Scipy using PyCall in Julia

I have a moderately large system of non-linear equations that I want to solve using scipy.optimize in Julia. The problem is that I store the equations in a vector before I pass them to the solver and PyCall doesn’t accept that. For example these methods both work:

using PyCall
@pyimport scipy.optimize as so

function F(x)
 f1=1- x[1] - x[2]
 f2=8 - x[1] - 3*x[2]
 return f1, f2
end

x0 = [1,1]
x = so.fsolve(F, x0)

function G(x)
 f=[1 - x[1] - x[2],
    8 - x[1] - 3*x[2]]
 return f
end

x0 = [1,1]
x = so.fsolve(G, x0)

However these do not:

function H(x)
 f[1]=1 - x[1] - x[2]
 f[2]=8 - x[1] - 3*x[2]
 return f
end

x0 = [1,1]
x = so.fsolve(H, x0)


function P(x)
 f[1]= 1 - x[1] - x[2]
 f[2]= 8 - x[1] - 3*x[2]
 return f[1], f[2]
end

x0 = [1,1]
x = so.fsolve(P, x0)

I don’t think it’s feasible to not use a loop because of the nature of the problem. Is there any way to return the vector in a way that fsolve can accept it?
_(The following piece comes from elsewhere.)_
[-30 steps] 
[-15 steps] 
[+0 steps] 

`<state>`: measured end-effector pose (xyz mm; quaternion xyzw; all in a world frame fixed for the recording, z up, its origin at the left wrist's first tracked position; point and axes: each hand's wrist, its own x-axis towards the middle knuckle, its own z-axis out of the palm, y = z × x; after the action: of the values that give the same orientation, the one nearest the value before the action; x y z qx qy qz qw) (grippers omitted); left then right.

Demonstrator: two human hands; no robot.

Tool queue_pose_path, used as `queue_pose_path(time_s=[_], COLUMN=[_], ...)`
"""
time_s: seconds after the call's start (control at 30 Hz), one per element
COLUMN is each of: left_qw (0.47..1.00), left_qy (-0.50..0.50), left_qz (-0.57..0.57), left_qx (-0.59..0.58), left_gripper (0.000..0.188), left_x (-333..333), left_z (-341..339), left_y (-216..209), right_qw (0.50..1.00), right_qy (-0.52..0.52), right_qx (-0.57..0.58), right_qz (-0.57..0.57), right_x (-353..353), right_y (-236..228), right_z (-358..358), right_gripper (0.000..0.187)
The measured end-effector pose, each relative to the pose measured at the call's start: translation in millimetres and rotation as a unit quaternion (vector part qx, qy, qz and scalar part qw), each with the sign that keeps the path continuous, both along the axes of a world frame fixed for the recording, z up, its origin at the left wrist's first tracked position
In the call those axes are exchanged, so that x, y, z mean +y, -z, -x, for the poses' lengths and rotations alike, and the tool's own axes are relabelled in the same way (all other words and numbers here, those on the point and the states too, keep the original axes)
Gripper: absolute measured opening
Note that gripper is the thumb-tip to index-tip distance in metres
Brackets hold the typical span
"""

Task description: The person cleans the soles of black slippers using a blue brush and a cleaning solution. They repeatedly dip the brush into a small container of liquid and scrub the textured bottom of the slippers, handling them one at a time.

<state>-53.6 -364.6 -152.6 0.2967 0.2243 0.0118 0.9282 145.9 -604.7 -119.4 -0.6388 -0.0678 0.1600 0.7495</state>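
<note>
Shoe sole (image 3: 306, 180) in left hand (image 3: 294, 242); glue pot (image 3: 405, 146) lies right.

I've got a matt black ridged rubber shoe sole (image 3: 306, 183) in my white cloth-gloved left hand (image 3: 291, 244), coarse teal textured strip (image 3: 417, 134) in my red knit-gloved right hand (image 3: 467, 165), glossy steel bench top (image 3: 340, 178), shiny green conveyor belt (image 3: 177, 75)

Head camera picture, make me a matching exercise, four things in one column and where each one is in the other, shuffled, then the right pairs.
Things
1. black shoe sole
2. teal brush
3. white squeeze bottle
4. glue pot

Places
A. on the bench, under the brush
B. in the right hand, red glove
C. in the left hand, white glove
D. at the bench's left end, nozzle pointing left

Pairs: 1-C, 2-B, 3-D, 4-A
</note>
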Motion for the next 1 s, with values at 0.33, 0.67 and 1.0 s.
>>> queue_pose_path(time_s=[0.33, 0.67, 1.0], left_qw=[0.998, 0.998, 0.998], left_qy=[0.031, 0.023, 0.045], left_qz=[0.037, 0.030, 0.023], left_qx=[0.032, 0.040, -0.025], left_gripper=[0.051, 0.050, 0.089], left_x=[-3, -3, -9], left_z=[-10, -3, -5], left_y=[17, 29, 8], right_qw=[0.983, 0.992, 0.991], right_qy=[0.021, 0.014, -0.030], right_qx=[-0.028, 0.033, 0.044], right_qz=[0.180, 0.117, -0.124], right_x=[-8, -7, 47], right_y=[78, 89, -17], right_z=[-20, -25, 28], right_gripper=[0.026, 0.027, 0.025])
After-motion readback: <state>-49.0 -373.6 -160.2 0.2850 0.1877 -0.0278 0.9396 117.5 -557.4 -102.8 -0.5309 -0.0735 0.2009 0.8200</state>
I’m fairly new to Julia and I want to translate some MATLAB files in order to get a sense of the language. I have tried the NLsolver, but the system doesn’t converge even though I give the solution that I obtained from MATLAB as an initial guess.

You have now cross-posted in 3 places, even after the answer was already given.

https://www.reddit.com/r/Julia/comments/659kr7/using_scipy_in_julia/

What was the NLSolve code?

Yes, sorry about that. I posted before you gave me the answer.

I was thinking about copying and pasting your answer in case others have the same question but I wasn’t sure if that was polite even if I gave credit.

Should I delete the questions?

Takis

The NLSolver wasn’t converging with my full code, not the example that I posted. There is a chance that I made a typo while I was translating but it has to be something very minor because the iterations are close, but not converging.

That’s fine. I forgot that new users have a delay. I just saw that this was like 10 minutes after I already posted the answer… in two places :slight_smile:

I would check for a typo. Or try using a different algorithm. It defaults to a trust-region algorithm so try calling the Newton algorithm. If two separate algorithms diverge when starting right next to the solution, that’s definitely user error. If only one diverges when starting right next to the solution, then this is a bug that should be reported.

I think I found what the issue is. Both NLSolve (with both algorithms) and scipy’s fsolve at some point try a negative value for some of the variables that have an exponent different than 2 and Julia throws an error. This happens even if I use mcpsolve(f!, [lower bounds ], [upper bounds], [x0]).

Because of the nature of the problem, I change the parameters of the model multiple times and some times MATLAB does this too, however it doesn’t throw an error and the results are complex numbers. The thing is that I want a real solution and I imposed a break in MATLAB in case this happens so I don’t see it as a solver’s weakness, instead I wish Matlab’s fsolve had the same behaviour or at least a built-in option.

However, I find it strange that since I’m so close to the solution, the solvers try a negative value after a few iterations (even though some variables hover around zero), so I need to triple check for typos.

I’m not sure if this is relevant, but I have an fsolve inside an fsolve because I want the solution of the one system to satisfy some constraints which are too complicated to use them in a typical constraint maximazation problem (this is standard practice in my area, so I didn’t come up with this). So the initial fsolve tries values that need to converge to the solution, which serve as parameter values for a nested fsolve, whose solution affects the value of the initial function. Both fsolve need to converge in order to find the solution.